Work item:
Return only that part of the material below which starts with the line containing "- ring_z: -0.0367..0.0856" and goes on through the line containing "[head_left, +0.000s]", restated exactly.

(Beginning of Material provided)

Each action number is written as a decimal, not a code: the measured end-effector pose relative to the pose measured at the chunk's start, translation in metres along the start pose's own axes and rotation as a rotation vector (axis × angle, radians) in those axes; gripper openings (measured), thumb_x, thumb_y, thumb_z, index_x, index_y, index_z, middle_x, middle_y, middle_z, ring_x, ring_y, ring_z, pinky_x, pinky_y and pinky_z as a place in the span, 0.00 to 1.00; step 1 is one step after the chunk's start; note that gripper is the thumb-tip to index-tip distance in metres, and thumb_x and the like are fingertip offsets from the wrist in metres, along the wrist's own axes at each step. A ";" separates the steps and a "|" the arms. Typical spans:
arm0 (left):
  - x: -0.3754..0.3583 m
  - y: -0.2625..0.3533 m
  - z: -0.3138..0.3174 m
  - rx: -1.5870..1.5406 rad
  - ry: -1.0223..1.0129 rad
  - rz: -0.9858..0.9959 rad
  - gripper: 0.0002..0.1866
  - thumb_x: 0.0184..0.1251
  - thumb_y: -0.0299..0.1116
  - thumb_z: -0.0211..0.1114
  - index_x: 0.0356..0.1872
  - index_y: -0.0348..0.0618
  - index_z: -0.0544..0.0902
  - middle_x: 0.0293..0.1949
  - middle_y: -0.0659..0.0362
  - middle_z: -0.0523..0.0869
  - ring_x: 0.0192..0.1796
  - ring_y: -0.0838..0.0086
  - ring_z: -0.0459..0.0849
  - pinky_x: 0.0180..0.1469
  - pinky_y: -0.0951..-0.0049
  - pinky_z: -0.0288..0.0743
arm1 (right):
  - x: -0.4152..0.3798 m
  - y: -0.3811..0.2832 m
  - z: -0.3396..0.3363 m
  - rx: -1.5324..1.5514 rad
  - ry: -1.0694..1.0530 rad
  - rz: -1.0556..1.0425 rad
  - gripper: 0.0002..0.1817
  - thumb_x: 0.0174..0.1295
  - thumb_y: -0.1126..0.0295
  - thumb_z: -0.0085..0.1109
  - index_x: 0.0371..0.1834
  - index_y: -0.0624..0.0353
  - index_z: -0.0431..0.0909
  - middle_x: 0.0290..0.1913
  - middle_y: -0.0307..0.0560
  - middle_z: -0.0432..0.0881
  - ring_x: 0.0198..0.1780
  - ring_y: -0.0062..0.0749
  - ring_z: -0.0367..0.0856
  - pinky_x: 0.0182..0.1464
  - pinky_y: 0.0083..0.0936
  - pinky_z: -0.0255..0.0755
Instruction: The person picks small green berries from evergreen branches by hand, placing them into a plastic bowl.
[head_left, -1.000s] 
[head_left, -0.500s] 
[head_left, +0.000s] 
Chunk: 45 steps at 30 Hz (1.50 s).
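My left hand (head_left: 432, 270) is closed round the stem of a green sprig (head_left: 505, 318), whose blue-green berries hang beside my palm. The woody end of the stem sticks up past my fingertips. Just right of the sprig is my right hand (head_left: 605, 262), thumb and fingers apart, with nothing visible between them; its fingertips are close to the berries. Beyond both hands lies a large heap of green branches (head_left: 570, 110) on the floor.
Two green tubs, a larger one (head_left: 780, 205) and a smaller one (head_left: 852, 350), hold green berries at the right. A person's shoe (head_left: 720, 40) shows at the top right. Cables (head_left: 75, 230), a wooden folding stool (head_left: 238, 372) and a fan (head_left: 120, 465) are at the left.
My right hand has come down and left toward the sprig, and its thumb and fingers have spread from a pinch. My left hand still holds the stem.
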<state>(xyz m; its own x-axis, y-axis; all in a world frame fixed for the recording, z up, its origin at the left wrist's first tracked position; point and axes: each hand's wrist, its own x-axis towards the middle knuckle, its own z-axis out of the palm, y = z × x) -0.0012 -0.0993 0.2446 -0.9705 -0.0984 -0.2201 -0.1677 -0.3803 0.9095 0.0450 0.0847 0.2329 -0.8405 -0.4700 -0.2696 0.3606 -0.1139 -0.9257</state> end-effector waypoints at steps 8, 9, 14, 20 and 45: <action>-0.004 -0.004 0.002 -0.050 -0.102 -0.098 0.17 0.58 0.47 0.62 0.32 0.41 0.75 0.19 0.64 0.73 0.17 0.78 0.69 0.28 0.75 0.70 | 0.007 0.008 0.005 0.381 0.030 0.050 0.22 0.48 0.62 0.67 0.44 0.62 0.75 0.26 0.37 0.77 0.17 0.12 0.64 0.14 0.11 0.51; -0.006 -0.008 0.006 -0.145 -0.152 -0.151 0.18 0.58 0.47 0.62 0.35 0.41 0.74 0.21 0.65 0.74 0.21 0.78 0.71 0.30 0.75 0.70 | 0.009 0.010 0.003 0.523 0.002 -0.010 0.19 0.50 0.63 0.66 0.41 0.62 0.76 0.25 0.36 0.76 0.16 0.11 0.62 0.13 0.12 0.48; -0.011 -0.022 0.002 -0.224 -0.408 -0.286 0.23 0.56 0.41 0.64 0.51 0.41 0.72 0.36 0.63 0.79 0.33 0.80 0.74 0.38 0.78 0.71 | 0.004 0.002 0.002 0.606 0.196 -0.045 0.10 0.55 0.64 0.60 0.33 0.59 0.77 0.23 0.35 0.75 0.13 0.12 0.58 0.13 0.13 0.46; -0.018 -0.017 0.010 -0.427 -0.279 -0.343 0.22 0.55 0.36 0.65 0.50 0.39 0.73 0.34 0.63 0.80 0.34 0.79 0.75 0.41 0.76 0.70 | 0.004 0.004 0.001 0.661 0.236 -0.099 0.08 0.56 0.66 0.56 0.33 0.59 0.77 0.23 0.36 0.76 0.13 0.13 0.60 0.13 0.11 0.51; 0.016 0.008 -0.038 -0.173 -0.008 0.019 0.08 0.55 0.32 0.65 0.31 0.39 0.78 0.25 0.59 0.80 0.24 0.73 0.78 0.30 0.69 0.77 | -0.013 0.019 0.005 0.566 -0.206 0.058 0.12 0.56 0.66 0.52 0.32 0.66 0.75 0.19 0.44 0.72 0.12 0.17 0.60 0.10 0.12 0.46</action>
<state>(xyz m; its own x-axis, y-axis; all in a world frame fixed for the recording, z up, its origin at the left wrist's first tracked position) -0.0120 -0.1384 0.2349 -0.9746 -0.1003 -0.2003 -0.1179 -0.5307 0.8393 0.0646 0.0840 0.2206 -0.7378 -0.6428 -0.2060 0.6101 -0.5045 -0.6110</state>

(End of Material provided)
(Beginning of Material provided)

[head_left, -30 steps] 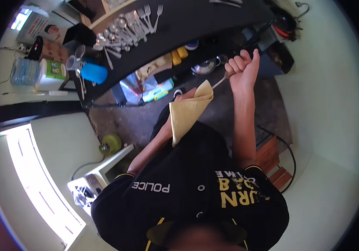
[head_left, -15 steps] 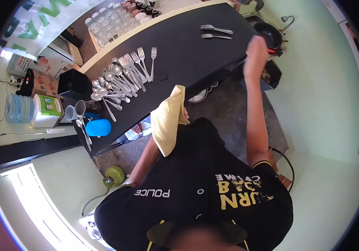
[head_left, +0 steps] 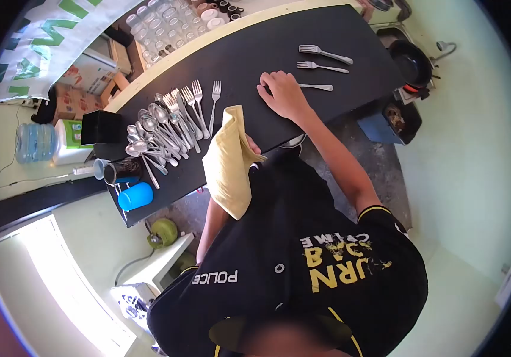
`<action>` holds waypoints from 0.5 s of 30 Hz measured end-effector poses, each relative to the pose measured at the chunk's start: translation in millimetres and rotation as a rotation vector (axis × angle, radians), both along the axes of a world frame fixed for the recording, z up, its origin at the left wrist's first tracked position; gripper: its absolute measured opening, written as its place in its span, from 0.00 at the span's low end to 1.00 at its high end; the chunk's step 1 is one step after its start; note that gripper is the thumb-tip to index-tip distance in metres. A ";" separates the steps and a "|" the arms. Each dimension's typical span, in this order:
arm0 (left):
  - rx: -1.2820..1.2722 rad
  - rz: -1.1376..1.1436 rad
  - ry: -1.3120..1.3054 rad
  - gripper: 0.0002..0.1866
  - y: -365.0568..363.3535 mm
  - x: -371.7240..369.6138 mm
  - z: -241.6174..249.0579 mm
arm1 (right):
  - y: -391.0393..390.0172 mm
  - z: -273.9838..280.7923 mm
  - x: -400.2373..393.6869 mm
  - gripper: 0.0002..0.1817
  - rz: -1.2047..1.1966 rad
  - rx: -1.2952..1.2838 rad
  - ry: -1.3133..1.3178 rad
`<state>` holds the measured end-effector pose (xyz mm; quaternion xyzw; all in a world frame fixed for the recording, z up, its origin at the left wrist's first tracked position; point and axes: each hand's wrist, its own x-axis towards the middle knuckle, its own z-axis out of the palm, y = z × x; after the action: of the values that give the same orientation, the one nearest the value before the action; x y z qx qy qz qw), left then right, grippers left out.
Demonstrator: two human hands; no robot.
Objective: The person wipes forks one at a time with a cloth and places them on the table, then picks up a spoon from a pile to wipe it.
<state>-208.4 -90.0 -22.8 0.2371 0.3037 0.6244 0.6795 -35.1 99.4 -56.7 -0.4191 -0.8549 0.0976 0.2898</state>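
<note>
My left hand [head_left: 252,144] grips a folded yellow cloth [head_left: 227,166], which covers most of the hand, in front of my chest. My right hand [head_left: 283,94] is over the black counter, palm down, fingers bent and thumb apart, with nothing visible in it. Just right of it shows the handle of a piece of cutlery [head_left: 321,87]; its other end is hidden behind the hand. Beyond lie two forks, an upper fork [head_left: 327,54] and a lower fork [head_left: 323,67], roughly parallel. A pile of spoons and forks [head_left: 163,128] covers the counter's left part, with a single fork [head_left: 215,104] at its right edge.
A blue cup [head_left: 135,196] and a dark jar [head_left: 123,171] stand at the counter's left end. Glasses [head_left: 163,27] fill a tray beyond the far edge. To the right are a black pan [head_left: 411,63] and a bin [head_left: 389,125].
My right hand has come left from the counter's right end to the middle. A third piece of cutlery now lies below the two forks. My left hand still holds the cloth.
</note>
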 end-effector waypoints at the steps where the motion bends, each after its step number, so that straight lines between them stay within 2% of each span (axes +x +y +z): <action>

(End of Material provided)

Exercise solution:
  - ring_z: -0.0367..0.0856
  - pinky_x: 0.0182..0.1464
  - pinky_y: 0.0083..0.0936
  - pinky_z: -0.0255..0.0755
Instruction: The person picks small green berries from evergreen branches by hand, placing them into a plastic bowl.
[head_left, -1.000s] 
[head_left, -0.500s] 
[head_left, +0.000s] 

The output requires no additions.